= Exercise objective =
In the records below, find the line containing "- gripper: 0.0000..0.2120" and the line containing "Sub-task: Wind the"; please repeat exactly the lines from one to the other, both included, and nothing more.

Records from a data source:
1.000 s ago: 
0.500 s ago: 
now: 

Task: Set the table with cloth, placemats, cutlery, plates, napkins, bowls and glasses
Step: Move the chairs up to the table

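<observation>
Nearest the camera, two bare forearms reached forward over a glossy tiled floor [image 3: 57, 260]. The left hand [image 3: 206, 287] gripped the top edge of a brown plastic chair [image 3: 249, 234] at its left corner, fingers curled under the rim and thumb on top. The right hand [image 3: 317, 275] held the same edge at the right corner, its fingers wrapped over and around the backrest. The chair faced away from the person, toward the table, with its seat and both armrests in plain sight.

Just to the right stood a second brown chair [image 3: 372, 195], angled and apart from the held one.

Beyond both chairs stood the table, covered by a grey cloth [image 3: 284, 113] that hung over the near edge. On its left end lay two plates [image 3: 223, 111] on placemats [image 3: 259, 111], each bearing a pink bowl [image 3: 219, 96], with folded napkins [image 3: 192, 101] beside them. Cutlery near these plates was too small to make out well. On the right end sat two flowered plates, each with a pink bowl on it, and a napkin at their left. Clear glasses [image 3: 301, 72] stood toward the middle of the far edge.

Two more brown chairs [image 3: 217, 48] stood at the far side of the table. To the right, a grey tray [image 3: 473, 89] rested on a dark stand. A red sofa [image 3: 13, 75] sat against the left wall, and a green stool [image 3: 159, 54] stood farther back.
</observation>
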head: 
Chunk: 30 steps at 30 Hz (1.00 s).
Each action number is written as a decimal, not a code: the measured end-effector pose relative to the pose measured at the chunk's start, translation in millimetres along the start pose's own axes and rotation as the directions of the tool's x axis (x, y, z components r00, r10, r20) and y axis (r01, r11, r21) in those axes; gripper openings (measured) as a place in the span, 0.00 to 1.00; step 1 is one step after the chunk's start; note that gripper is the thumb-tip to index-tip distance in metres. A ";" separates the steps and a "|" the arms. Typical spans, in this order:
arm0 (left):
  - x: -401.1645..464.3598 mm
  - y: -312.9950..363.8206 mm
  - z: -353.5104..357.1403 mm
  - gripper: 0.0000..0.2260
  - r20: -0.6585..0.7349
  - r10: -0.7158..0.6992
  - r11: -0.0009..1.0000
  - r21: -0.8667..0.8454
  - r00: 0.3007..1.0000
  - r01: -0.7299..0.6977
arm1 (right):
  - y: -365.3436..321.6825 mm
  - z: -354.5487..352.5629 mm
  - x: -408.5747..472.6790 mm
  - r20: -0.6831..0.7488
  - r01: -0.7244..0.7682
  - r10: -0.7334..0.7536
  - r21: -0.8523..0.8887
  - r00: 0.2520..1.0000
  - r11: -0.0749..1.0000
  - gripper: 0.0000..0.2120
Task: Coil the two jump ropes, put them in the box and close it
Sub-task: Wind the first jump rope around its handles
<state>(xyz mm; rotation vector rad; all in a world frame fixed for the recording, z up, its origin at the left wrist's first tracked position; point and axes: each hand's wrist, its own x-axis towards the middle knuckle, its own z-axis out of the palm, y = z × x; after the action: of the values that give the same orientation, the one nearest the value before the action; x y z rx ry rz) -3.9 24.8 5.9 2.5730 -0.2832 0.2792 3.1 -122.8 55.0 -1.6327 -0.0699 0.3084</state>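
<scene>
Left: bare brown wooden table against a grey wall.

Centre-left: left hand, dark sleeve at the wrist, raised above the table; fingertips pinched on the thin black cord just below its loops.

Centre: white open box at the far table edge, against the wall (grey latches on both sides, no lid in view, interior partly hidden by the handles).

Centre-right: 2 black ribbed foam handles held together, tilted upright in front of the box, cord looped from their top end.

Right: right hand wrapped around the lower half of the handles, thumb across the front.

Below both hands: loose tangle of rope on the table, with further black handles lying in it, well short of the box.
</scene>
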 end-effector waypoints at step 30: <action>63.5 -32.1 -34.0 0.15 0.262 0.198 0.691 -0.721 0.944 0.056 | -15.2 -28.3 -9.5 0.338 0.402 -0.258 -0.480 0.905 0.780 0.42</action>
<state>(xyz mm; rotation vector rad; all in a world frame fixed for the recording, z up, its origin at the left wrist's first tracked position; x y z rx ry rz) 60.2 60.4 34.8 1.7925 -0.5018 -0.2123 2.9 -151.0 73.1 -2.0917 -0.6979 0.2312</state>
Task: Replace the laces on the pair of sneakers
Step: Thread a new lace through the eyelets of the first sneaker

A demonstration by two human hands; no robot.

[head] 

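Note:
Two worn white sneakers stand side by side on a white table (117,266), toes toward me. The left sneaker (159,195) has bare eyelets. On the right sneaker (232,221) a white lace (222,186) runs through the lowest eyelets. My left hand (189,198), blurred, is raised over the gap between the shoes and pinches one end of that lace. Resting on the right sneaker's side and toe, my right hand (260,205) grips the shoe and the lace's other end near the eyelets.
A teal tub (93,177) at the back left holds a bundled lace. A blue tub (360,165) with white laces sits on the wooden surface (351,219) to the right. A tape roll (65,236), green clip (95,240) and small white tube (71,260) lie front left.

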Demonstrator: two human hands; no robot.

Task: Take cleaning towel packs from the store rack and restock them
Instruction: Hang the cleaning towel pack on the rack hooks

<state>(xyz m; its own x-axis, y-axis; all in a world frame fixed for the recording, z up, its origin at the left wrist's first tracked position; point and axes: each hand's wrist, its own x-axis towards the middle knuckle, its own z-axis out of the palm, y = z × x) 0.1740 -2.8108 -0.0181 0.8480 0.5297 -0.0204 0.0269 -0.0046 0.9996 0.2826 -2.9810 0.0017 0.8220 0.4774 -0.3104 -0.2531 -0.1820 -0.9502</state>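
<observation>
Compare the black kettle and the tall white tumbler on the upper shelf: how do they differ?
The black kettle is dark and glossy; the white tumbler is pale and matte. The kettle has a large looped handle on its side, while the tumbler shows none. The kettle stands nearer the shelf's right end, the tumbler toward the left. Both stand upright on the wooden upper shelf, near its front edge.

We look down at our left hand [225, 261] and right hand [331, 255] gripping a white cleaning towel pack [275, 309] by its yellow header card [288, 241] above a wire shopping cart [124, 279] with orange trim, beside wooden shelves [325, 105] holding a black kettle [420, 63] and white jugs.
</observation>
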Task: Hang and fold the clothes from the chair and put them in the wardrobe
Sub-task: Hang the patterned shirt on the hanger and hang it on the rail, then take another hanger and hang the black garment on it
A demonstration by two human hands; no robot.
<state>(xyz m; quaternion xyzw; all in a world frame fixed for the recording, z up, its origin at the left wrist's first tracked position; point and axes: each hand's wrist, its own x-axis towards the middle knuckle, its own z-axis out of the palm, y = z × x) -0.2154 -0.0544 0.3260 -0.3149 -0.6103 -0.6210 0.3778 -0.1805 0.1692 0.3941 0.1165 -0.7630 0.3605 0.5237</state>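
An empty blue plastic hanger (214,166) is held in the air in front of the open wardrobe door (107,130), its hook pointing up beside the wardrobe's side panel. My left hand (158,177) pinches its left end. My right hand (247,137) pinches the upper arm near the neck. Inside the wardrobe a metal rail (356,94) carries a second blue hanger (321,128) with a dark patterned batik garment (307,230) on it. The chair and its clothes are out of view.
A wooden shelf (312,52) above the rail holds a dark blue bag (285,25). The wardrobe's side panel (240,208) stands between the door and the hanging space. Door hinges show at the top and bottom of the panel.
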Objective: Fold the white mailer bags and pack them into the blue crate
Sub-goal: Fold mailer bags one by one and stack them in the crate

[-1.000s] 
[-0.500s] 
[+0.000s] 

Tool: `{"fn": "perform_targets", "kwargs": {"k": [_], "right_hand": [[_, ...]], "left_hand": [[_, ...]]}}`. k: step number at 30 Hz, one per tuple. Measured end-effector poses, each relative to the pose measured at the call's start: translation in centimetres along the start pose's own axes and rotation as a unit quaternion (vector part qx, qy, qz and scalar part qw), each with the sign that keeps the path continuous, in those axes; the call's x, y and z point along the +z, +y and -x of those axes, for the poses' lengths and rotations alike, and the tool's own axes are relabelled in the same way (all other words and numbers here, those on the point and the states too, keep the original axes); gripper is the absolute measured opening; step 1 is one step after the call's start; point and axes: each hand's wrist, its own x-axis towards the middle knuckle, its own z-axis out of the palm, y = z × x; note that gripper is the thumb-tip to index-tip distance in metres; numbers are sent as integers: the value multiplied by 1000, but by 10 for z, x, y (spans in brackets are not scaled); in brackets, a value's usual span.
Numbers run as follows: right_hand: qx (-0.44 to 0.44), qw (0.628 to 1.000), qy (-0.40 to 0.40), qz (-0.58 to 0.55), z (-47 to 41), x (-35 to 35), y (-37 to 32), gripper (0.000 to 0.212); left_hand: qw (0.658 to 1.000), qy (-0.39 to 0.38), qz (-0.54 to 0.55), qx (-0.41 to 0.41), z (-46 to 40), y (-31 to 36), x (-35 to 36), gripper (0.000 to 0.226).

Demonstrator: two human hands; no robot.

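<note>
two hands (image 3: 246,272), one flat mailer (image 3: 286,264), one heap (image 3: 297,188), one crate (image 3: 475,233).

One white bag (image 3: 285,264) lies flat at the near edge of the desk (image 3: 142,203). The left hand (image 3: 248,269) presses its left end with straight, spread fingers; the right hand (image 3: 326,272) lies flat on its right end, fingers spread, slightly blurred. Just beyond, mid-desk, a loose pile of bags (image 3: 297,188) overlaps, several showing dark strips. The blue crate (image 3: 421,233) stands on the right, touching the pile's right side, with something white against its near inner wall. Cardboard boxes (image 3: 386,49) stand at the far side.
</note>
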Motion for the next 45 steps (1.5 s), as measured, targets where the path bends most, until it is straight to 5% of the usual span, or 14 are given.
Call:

= Response to the exercise =
  - gripper: 0.0000..0.2120
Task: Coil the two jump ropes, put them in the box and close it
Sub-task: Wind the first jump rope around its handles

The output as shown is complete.